The film has received six state Nandi Awards, including Nandi Award for Best Feature Film (Gold), and Nandi Award for Best First Film of a Director for 2013. Kailash Kher won Filmfare Award for Best Male Playback Singer – Telugu, and Nandi Award for Best Male Playback Singer for the song Pandagala Digivacchavu. It was remade in Kannada as Maanikya (2014), in Bengali as Bindaas (2014) and in Odia as Biswanath (2022).

Plot
In Milan, Italy, a girl runs into Jai, a keyboardist, and asks him to save her from a gang of goons chasing her. Jai, without fighting, resolves the conflict. The girl introduces herself as Manasa. They slowly become friends, but one day, Manasa asks Jai to leave her as she cannot stand the separation from him, because of her family restrictions, if their relationship develops any further. Jai then returns to India and changes the mind of Manasa's violent brother Poorna. Poorna invites Jai to his village for vacation. There, where everyone is violent and conservative in nature, Jai changes their nature, except Uma's, and makes them more lovable. Manasa's family expresses their wish to marry her to Jai. When Manasa expresses her love for Jai, he tells about his past.
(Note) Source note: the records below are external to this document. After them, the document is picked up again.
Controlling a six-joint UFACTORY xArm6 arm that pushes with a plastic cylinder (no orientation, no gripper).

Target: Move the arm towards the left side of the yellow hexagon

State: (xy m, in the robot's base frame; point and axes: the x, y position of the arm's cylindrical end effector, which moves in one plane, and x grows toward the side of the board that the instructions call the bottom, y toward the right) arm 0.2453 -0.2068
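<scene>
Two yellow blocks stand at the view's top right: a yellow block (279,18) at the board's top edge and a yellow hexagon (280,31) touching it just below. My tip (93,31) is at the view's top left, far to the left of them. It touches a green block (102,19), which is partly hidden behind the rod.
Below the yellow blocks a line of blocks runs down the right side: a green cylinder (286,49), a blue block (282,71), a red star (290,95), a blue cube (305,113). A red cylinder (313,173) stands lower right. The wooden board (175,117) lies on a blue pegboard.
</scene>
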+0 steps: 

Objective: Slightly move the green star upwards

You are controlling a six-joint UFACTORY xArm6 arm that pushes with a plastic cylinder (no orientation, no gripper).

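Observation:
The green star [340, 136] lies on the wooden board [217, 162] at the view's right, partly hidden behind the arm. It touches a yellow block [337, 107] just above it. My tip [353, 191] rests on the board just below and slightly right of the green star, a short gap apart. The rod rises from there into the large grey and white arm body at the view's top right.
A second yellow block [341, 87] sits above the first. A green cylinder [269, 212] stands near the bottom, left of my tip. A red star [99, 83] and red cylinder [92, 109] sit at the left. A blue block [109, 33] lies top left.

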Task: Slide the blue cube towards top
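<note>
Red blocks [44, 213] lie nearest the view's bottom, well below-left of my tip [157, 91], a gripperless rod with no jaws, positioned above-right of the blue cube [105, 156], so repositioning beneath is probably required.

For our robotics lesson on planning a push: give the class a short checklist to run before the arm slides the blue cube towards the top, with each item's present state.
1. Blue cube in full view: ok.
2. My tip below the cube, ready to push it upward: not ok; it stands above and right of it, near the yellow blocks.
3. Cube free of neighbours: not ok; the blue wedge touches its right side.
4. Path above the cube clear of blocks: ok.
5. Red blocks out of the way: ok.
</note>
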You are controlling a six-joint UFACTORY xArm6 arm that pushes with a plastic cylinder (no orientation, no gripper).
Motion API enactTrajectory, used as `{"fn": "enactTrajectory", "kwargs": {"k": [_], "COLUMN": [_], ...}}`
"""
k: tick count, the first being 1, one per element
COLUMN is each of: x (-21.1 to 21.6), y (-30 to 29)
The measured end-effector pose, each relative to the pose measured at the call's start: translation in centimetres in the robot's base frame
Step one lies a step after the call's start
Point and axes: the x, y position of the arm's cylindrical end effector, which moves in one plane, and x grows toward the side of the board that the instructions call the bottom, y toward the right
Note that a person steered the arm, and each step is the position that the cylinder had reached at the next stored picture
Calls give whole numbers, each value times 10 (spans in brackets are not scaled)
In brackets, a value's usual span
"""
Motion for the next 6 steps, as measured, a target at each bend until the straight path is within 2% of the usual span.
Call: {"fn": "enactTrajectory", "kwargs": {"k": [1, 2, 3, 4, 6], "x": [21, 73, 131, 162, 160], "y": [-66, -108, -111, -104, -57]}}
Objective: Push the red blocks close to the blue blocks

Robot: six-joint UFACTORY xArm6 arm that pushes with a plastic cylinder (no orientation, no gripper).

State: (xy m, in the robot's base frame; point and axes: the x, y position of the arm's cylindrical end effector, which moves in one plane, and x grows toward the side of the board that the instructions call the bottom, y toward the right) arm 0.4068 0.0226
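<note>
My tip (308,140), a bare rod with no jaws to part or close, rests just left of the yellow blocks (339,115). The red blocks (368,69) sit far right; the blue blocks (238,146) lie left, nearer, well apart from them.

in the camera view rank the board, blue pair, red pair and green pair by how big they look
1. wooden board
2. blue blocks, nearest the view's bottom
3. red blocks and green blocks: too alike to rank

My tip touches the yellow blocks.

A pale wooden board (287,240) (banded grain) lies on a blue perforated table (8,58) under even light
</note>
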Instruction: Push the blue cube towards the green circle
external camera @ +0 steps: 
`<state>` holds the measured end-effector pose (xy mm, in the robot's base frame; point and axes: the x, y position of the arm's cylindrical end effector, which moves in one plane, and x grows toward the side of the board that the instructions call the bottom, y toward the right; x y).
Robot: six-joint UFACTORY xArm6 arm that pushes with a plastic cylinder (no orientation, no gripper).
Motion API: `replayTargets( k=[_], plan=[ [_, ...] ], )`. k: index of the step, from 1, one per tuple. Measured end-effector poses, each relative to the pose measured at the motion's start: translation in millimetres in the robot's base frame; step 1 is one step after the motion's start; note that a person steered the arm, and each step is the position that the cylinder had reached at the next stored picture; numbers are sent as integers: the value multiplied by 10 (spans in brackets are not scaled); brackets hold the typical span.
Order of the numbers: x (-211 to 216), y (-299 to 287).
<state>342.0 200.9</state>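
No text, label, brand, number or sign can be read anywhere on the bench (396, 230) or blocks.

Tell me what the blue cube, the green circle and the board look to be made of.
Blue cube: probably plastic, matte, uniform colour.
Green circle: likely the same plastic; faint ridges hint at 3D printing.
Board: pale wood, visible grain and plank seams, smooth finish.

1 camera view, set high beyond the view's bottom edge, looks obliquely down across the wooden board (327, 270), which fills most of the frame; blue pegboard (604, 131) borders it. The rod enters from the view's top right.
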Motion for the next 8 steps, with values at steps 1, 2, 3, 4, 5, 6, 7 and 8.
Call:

Jai was born to Manasa family's rival family. When Jai was a child, his father Deva wanted to reform the people of his village from unnecessary violence, but his mother Latha did not want to stay there, so she left him with Jai. Many years later, Jai became a successful businessman and runs a leading construction company. When Jai learns about his family, he visits them. He falls in love with family friend Vennela, who lives with Jai's family as a joint family . Manasa's uncle was threatening Deva to give him some land, but when Deva refused, they criticized him, which Jai did not appreciate. Because of this, he started taking revenge on Manasa's family without revealing his identity. When a marriage proposal comes for Vennela, she calls Latha and tells her that she is in love with Jai and cannot live without him. So everyone decide to get them married. During the marriage, the police inspector tells Deva that the enmity is rekindling because of Jai. Soon afterwards, the rivals come and Jai starts killing them. During fight, Latha dies. Deva banishes Jai and blames her death on him.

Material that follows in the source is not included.